**WHAT THE TASK REQUIRES:**
In the records that follow, skip the pictures and print everything else exactly.

+++

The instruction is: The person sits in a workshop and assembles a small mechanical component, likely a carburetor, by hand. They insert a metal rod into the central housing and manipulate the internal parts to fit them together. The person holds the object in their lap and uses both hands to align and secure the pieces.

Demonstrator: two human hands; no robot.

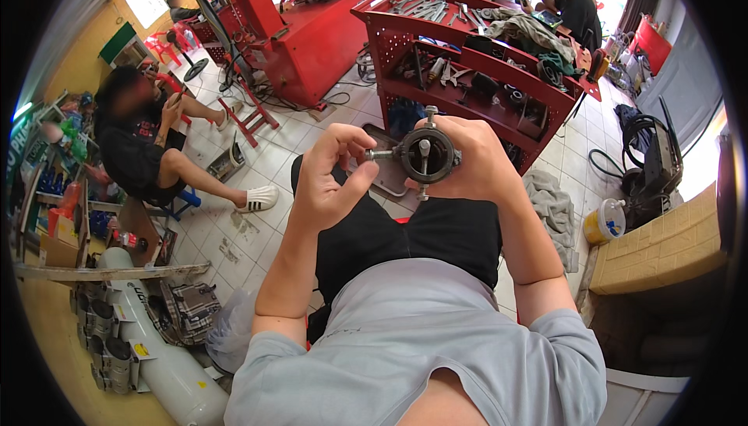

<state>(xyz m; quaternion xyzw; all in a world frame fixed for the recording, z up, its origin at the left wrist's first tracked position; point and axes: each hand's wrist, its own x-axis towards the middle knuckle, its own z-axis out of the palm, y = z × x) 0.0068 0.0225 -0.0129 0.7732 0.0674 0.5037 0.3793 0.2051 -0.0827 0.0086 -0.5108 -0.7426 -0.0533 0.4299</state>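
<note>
In front of my lap my right hand point(479, 163) is wrapped round the right side of a dark metal ring point(449, 148) with bolts sticking out of it. One bolt points up, one points down, and a rod with a rounded head crosses the opening. From the ring's left side a longer threaded bolt point(382, 155) reaches out. The thumb and fingertips of my left hand point(333, 177) close round this bolt's outer end. Part of the ring is hidden behind my right fingers. Below, a shallow metal tray point(389, 183) lies on the floor, partly covered by the ring and my legs.
A red tool cart point(467, 58) with wrenches and rags stands ahead. To the left, a seated person point(136, 142) extends a leg toward me. A grey cloth point(552, 212) and a yellow bucket point(600, 223) lie right. Another person point(580, 17) sits behind the cart.
</note>
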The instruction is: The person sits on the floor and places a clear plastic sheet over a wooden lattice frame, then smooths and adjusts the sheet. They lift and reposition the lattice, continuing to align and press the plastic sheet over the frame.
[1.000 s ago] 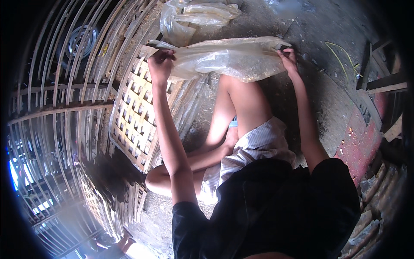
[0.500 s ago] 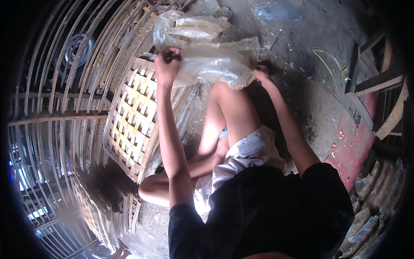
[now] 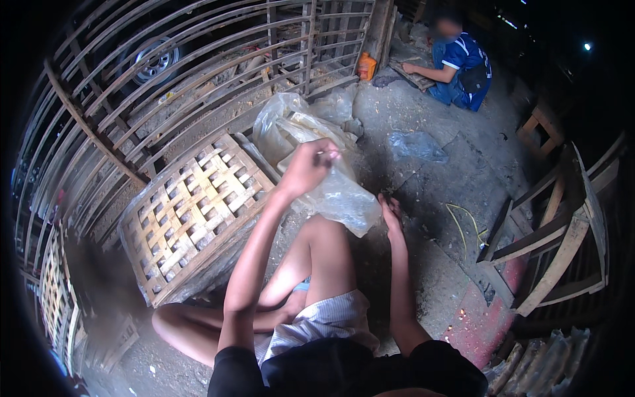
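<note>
Two bare hands work one clear plastic sheet above the seated person's raised knee. At far left, curved wooden slat frames stand on edge, with a vehicle wheel visible behind them. Nearer, a woven bamboo lattice panel lies tilted on the dirt floor, just left of the knee. The left hand is raised and closed, pinching the upper edge of the sheet. The sheet hangs down and right from that grip, over the knee. The right hand sits lower, fingers curled at the sheet's lower corner; whether it grips cannot be told. More crumpled plastic lies beyond. Far right, another person in a blue shirt sits on the floor, and wooden frame pieces lean near right.
</note>
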`<state>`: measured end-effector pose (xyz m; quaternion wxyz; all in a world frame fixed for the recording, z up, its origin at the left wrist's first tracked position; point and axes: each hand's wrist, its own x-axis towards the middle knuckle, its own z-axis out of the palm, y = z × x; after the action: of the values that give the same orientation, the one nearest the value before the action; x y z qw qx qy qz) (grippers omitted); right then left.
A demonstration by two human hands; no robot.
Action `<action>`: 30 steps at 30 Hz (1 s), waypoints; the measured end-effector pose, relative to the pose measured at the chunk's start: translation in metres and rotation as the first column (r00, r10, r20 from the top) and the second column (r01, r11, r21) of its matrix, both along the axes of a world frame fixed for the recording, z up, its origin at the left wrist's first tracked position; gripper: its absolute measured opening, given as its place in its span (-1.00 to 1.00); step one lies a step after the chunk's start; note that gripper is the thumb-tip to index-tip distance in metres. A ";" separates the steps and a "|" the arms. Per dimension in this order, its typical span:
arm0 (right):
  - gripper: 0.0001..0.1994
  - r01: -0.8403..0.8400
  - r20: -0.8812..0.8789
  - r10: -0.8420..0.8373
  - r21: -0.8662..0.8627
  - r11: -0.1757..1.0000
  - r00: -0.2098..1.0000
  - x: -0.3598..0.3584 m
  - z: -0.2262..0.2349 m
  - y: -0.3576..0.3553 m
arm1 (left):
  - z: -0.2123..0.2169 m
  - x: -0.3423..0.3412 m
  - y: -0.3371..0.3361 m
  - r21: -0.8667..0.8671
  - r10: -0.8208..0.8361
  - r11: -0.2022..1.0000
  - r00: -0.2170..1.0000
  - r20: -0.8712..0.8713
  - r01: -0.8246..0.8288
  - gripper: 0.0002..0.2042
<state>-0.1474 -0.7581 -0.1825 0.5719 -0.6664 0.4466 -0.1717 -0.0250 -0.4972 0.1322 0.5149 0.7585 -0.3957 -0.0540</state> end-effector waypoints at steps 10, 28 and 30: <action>-0.64 -0.287 0.379 -0.071 0.798 0.530 0.923 -0.015 0.023 0.001 | 0.035 -0.011 0.061 -0.044 0.079 0.996 0.997 -0.002 -0.079 -0.90; -0.73 -0.142 0.379 -0.127 0.604 0.784 0.917 0.015 0.006 -0.002 | -0.003 0.044 0.128 0.024 0.123 0.992 0.982 0.142 -0.128 -0.88; -0.75 0.041 0.442 -0.286 0.486 0.873 0.850 -0.002 -0.009 -0.052 | -0.012 0.056 0.143 -0.037 0.181 0.983 0.976 0.124 -0.177 -0.88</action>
<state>-0.1492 -0.8099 -0.1919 0.7912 -0.4027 0.3672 -0.2774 0.0312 -0.3546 0.1203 0.5013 0.7863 -0.3582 0.0460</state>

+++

**TASK RESULT:**
The instruction is: The person sits in a workshop and assembles a small mechanical component, likely a carburetor, by hand. They insert a metal rod into the central housing and manipulate the internal parts to fit them together. The person holds the object in their lap and uses both hands to align and secure the pieces.

Demonstrator: two human hands; no robot.


<state>(xyz m; quaternion xyzw; all in a world frame fixed for the recording, z up, its origin at the left wrist's first tracked position; point and axes: each hand's wrist, its own x-axis towards the middle knuckle, its own z-axis out of the palm, y = z × x) 0.0068 0.0225 -0.0129 0.7732 0.0674 0.5037 0.3793 0.2051 -0.0827 0.0086 -0.5108 -0.7426 -0.0533 0.4299</state>
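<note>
In front of my lap my right hand point(479, 163) is wrapped round the right side of a dark metal ring point(449, 148) with bolts sticking out of it. One bolt points up, one points down, and a rod with a rounded head crosses the opening. From the ring's left side a longer threaded bolt point(382, 155) reaches out. The thumb and fingertips of my left hand point(333, 177) close round this bolt's outer end. Part of the ring is hidden behind my right fingers. Below, a shallow metal tray point(389, 183) lies on the floor, partly covered by the ring and my legs.
A red tool cart point(467, 58) with wrenches and rags stands ahead. To the left, a seated person point(136, 142) extends a leg toward me. A grey cloth point(552, 212) and a yellow bucket point(600, 223) lie right. Another person point(580, 17) sits behind the cart.
</note>
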The instruction is: The person sits on the floor and places a clear plastic sheet over a wooden lattice frame, then smooths and adjusts the sheet. They lift and reposition the lattice, continuing to align and press the plastic sheet over the frame.
[1.000 s ago] 
[0.500 s ago] 
[now] 
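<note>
Two bare hands work one clear plastic sheet above the seated person's raised knee. At far left, curved wooden slat frames stand on edge, with a vehicle wheel visible behind them. Nearer, a woven bamboo lattice panel lies tilted on the dirt floor, just left of the knee. The left hand is raised and closed, pinching the upper edge of the sheet. The sheet hangs down and right from that grip, over the knee. The right hand sits lower, fingers curled at the sheet's lower corner; whether it grips cannot be told. More crumpled plastic lies beyond. Far right, another person in a blue shirt sits on the floor, and wooden frame pieces lean near right.
</note>
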`<state>`: measured end-effector pose (xyz m; quaternion wxyz; all in a world frame fixed for the recording, z up, its origin at the left wrist's first tracked position; point and axes: each hand's wrist, its own x-axis towards the middle knuckle, its own z-axis out of the palm, y = z × x; after the action: of the values that give the same orientation, the one nearest the value before the action; x y z qw qx qy qz) (grippers omitted); right then left.
A demonstration by two human hands; no robot.
Action `<action>`: 30 steps at 30 Hz (1 s), waypoints; the measured end-effector pose, relative to the pose measured at the chunk's start: translation in metres and rotation as the first column (r00, r10, r20 from the top) and the second column (r01, r11, r21) of its matrix, both along the axes of a world frame fixed for the recording, z up, its origin at the left wrist's first tracked position; gripper: its absolute measured opening, given as its place in its span (-1.00 to 1.00); step one lies a step after the chunk's start; note that gripper is the thumb-tip to index-tip distance in metres. A ";" separates the steps and a "|" the arms. Per dimension in this order, its typical span:
arm0 (right):
  - gripper: 0.0001..0.1994
  - r01: -0.8403..0.8400
  - r20: -0.8812..0.8789
  - r10: -0.8420..0.8373
  - r21: -0.8662..0.8627
  - r11: -0.1757..1.0000
  - r00: -0.2098..1.0000
  - x: -0.3598..0.3584 m
  - z: -0.2262..0.2349 m
  - y: -0.3576..0.3553 m
arm1 (left):
  - z: -0.2123..0.2169 m
  - x: -0.3423..0.3412 m
  - y: -0.3371..0.3361 m
  - r21: -0.8667..0.8671
  - r10: -0.8208..0.8361
  - r11: -0.2022..1.0000
  - r00: -0.2170..1.0000
  - r20: -0.8712..0.8713
  - r01: -0.8246..0.8288
  - gripper: 0.0002..0.2042
<state>-0.1474 -0.7581 -0.1825 0.5719 -0.6664 0.4466 -0.1717 -0.0250 -0.4972 0.1322 0.5149 0.7585 -0.3957 -0.0540</state> end-effector waypoints at steps 10, 28 and 30: <action>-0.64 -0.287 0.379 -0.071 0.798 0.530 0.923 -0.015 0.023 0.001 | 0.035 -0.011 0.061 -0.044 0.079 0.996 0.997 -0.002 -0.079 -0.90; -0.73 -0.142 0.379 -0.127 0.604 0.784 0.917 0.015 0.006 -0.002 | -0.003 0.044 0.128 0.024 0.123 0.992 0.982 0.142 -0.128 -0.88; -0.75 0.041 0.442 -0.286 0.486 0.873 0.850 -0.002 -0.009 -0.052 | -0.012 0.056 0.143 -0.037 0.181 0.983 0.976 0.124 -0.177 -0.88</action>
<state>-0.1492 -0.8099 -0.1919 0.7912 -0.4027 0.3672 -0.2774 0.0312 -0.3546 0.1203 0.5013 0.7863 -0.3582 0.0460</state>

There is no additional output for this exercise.